A recent post made an insightful observation: “God is not a boy’s name.” Since God is not male, men are not morally superior, and being male is not a leadership quality. Yet throughout history, it’s Eve’s failures rather than Christ’s victories that are cited as the basis for male leadership. The persistence of sexism that assumes women’s inferiority is evident in the assumption that women pursue leadership in the church because they crave power and control. While male leaders are “assertive,” female leaders are viewed as “pushy.” Here again we too often consider men as more redeemed than women. Yet Scripture shows the genuine partnership between woman and man—a central theme permeating God’s perfect world, one that is distorted by sin and redeemed by Christ, a drama that unfolds in the early chapters of Genesis.
Strikingly, the only “not good” in a sinless world is Adam’s aloneness. God says, “I will make him an ezer (in Hebrew) or “a genuine partner” (Gen. 2:18).1 Unable to find her among the animals (Gen. 2:19–20), God creates Eve from Adam’s side, introduces them and Adam bursts into song, celebrating his ezer singing, “At last! This is now bone of my bones and flesh of my flesh,” (Gen. 2:23). Scripture emphasizes not their differences, but their unity and oneness. Created in God’s image and made of flesh, Adam and Eve share an embodiment that equips them for a shared vocation—to govern the world and be fruitful in it (Gen 1:27–31). In a sinless world, Adam and Eve rule over the animals and the earth, not each other. This, God says, is very good (Gen. 1:31).
Tragically, the mutuality Adam and Eve enjoy does not endure. Both disobey God and their sin distorts God’s perfect world. Their shared governance devolves into “he will rule over you” (Gen. 3:16).
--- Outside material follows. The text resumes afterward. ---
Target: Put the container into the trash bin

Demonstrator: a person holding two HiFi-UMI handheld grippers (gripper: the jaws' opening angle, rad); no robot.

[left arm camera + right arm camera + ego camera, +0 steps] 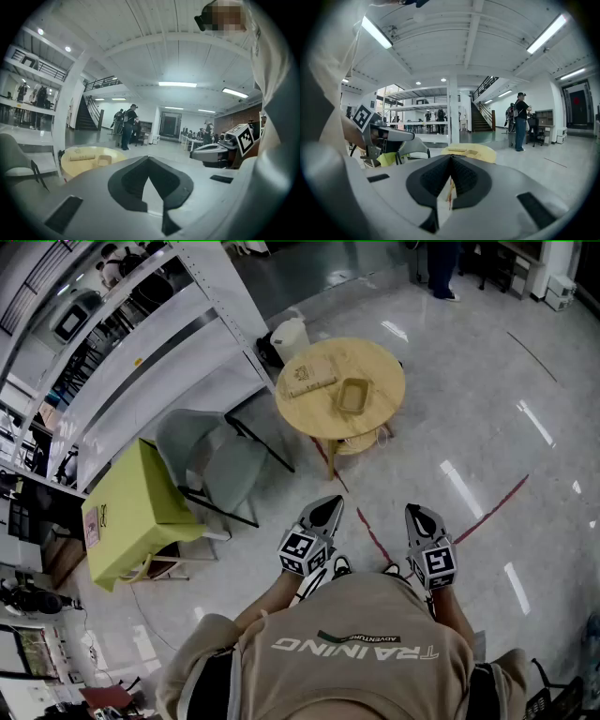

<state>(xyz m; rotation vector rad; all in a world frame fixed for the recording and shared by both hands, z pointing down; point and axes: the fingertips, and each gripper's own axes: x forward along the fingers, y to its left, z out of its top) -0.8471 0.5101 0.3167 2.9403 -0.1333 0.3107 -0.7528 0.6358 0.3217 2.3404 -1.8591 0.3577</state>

Male dominance devalues woman as inferior, obscuring her identity as man’s genuine partner. While sin ruptures their harmony and oneness, God provides a redemptive plan: a redeemer will come through a woman (Gen. 3:15). Through Mary and the Holy Spirit, Jesus was born to crush evil. In Christ’s victories over sin, we become a new creation (2 Cor. 5:17).
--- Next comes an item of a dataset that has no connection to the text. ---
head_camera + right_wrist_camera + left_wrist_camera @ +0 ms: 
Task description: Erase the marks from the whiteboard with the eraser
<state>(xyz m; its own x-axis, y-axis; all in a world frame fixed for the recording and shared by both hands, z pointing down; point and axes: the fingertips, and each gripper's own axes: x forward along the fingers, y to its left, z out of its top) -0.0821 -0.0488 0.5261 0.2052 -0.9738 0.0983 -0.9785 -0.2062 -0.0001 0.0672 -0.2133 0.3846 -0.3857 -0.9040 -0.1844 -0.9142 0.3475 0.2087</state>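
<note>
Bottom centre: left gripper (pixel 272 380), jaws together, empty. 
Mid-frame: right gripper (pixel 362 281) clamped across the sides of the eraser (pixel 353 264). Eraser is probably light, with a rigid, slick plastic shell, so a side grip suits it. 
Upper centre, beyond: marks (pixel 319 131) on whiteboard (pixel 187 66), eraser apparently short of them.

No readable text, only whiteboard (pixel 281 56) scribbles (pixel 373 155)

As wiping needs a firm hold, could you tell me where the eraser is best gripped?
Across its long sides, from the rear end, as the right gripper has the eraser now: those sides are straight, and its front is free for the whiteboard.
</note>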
Supremely in Christ, women and women at the margins receive an unqualified welcome as genuine partners, created in God’s image for shared governance (Matt. 26:6–13; Mark 7:25–30; Luke 7:36–50; 8:40–56; John 4:7-30, 39–41). Unlike the rabbis, Jesus includes women as his disciples. They study at his feet and follow him as he ministers, preparing them as evangelists, teachers, and leaders (Luke 10:38–42, John 4:4–42). In Jesus, women are heirs of Abraham (Luke 13:16). They too are blessed for hearing and obeying God (Luke 11:27–28) above cultural roles. Through Christ’s crucifixion, death, and burial, women remain with him while the male disciples hide behind locked doors. As morning dawns, Mary Magdalene is the first to meet the risen Lord, and he sends her to tell the disciples he has risen (John 20:11–18). Obediently, she becomes an apostle to the apostles. A new creation movement dawns with women apostles, deacons, evangelists, and teachers, Paul’s genuine partners.
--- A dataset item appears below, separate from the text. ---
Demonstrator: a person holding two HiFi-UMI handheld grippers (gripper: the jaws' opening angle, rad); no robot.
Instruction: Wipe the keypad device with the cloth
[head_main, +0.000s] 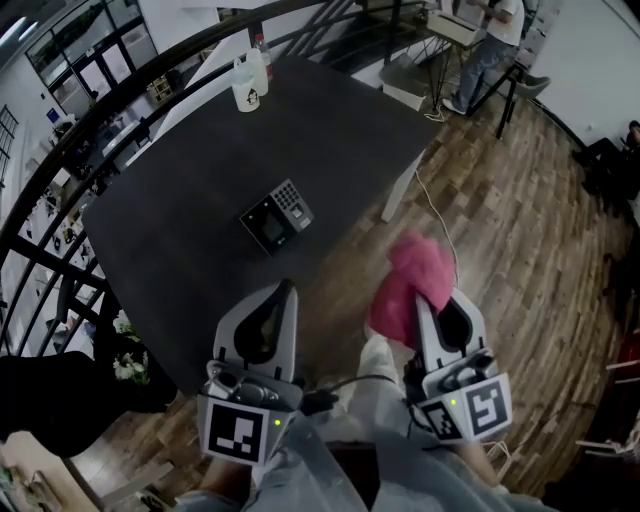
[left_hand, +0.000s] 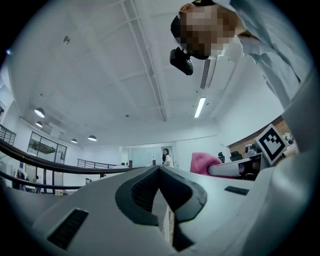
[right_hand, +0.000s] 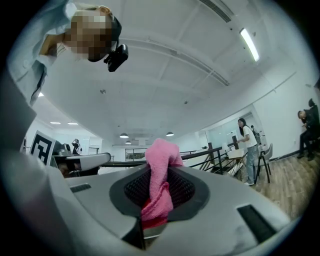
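Right gripper (head_main: 428, 300) jaws clamped cloth (head_main: 408, 278); left gripper (head_main: 284, 292) jaws closed, empty. Keypad (head_main: 277, 218) lay unbraced near desk's (head_main: 180, 220) near edge: hard wipe might have shoved it off.

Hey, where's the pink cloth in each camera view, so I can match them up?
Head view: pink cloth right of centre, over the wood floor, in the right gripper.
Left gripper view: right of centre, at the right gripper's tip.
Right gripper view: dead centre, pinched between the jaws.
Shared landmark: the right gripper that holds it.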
In Galatians 3:28 Paul explains, theologically, how people at the margins become genuine gospel partners. He reminds us that in Christ, the privileges of the Jew, the freed, and the male are now those of the Greeks, slaves, and the women as well. He describes how the slave Onesimus becomes bishop of Ephesus, Junia becomes a prominent apostle (Rom. 16:7), Priscilla a teacher of teachers (Acts 18:26), Phoebe, a deacon (Rom. 16:1), and Lydia, a house church leader (Acts 16:15). Paul goes further: he calls husbands to love their wives sacrificially and with empathy (Eph. 5:28–33). If your wife is hungry or cold, so are you. Those with cultural power—masters and husbands— should be characterized not by dominance but by the mutuality that Adam and Eve enjoyed before sin entered the world.
The genuine partnerships of women and men working side by side as evangelists, house-church planters, apostles, missionaries, Bible translators, and more comprise a Christ-follower revolution that transformed the most brutal superpower in history—Rome.2 May we go and do likewise, now more than ever.
Jeff Miller, “Women and Words: Why Bible Translation Matters with Dr. Jeff Miller,” interview by Dr. Mimi Haddad, Mutuality Matters, CBE International, May 5, 2023, audio, 34:03.
Tom Holland, Dominion: How the Christian Revolution Remade the World (Basic Books, New York, 2019).